僕は、その後輩さんに挨拶をして、三井さんに言った。
「ごめん。めっちゃ眠くなってきたから、少し寝るわ。ごめんな」
「どうぞどうぞ。おやすみなさい」
2人の声が電車の音と一緒に小さく聞こえてくる。
(ひさしぶりやねえ、どうしてたん?)
(今、大学行ってます。あの・・・先輩、あのひと、彼氏さん?)
(ちゃうちゃう。同じゼミの院生の人)
(めっちゃ、イケメンですね)
(そ、そやね。・・・でも、聞こえるって。

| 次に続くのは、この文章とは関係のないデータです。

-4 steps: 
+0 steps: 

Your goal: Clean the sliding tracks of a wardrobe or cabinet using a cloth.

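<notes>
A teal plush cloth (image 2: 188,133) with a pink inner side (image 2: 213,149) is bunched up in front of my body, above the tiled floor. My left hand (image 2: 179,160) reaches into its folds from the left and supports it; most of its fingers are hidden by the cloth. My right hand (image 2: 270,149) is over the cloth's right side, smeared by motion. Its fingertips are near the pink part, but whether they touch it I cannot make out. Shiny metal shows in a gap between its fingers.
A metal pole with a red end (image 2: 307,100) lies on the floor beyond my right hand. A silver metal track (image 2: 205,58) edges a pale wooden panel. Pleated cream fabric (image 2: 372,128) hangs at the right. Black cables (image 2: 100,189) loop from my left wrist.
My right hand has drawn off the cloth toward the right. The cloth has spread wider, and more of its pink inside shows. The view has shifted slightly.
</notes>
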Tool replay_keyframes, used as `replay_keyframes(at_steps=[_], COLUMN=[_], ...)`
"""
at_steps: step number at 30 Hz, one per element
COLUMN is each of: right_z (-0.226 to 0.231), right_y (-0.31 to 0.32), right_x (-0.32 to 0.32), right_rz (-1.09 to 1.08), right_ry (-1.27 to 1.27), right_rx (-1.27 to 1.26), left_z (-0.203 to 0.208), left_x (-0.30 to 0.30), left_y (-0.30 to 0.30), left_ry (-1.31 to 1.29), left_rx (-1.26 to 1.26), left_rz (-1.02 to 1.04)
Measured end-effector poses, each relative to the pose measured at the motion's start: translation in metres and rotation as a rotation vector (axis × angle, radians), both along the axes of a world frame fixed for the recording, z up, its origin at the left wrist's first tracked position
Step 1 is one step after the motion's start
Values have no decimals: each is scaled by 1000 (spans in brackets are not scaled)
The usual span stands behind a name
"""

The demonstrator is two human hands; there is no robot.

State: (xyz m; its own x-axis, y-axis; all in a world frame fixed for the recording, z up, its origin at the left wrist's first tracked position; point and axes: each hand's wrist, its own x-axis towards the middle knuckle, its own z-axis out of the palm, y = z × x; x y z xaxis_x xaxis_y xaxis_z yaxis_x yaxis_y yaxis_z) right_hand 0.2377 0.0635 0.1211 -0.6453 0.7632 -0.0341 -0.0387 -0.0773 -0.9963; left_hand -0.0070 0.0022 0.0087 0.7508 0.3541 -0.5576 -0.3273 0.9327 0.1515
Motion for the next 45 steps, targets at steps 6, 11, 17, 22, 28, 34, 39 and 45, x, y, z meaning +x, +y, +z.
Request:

本人のそばで噂話はあかん、て)
(は~い…)
目をつぶって、電車の揺れに身を任せる。
自然に麻ちゃんの声が頭に浮かぶ。
(今頃、何を考えてるんやろな・・・)
僕が帰ったら、何を話そう、とか考えてるのかな。
僕は、麻ちゃんのことを思い浮かべる。
でも、どうしても、
(今頃、何をしてるんやろな)と、
その姿を思い浮かべることができない。
そのことが、いつももどかしい。
僕が、頭に思い浮かべることができるのは、
その声だけ。
ついさっきまで、言葉を交わしていたのに。
つかめない幻みたいに、彼女のイメージがあやふやになる。
なんだか、手の中を大事なものがすり抜けていくようで、
僕はちょっとさみしくなっている。
(会いたいな)と思う。
(会いたいな)と思っても、思い浮かべる顔が、ない。
そのことが、さみしい。
こんな気分のとき、僕は生きている彼女に会いたかった、と切実に思う。
あの部屋で暮らし始めて以来、僕らは
毎日、一緒にテレビを見ながらおしゃべりしたり、
読んだ本や映画について感想を話し合ったり、
時には、好きな歌を一緒に歌ったりもして。
毎日、ちょっとした恋人同士以上に、僕らは言葉を交わしていると思う。
それでも、僕らが、言葉を交わすことより先に進むことは、
永久に、ないのだ。
目をつぶり、電車に揺られながら、僕は眠り込むこともできずに、
閉じた目の向こうに、会ったこともない彼女の面影をさがそうとしていた。